The infrequency of her walks made them the chief events of her life. The mere act of going out from the monastic quiet of the shop into the tumult of the streets filled her with a subdued excitement which great too intense for pleasure as she was swallowed by the engulfing roar of Broadway or Third Avenue, and began to do timid battle with their incessant cross-currents of humanity. After a glance or two into the great show-windows she usually allowed herself to be swept back into the shelter of a side-street, and finally regained her own roof in a state of breathless bewilderment and fatigue; but gradually, as her nerves were soothed by the familiar quiet of the little shop, and the click of Evelina’s pinking machine, certain sights and sounds would detach themselves from the torrent along which she had been swept, and she would devote the rest of the day to a mental reconstruction of the different episodes of her walk, till finally it took shape in her thought as a consecutive and highly-coloured experience, from which, for weeks afterwards, she would detach some fragmentary recollection in the course of her long dialogues with her sister.

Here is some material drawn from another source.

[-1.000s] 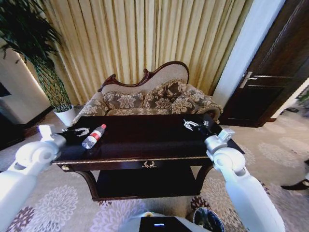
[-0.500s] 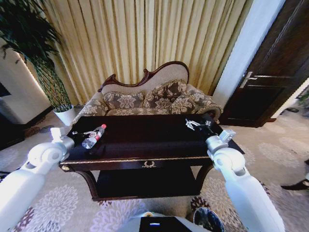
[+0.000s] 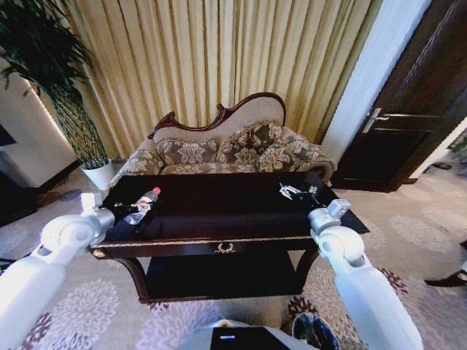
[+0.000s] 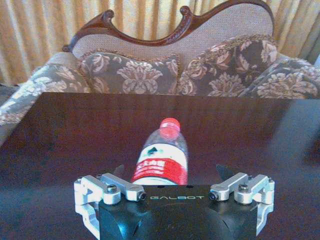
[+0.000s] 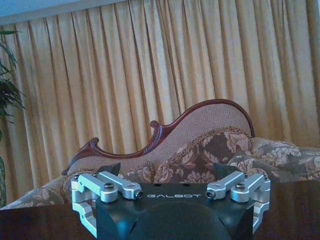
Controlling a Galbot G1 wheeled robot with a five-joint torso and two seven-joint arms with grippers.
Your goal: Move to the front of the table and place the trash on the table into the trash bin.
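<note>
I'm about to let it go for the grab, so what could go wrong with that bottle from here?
The clear plastic bottle with red cap lies on its side on the glossy dark wooden table, so a nudge could roll it. The left gripper has its jaws open around the bottle's base; an off-centre close might squirt it out. The right gripper hovers idle.

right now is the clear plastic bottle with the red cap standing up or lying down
Lying down. The clear plastic bottle with the red cap rests on its side on the dark glossy wooden table, between the open left hand's fingers.
</note>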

The composure of this recollective habit is really enviable. When the story really gets going, Eliza Ann is as dear to you as any character you’ll ever know. This is the sort of bravura call for sympathy that Dickens used to trumpet by the hour, but either too sharp or too flat and in any case always too loud for pleasure. There is enormous sadness in “Bunner Sisters,” but the story resists dismissal as “pathetic” with all of Eliza Ann’s remarkable force of character.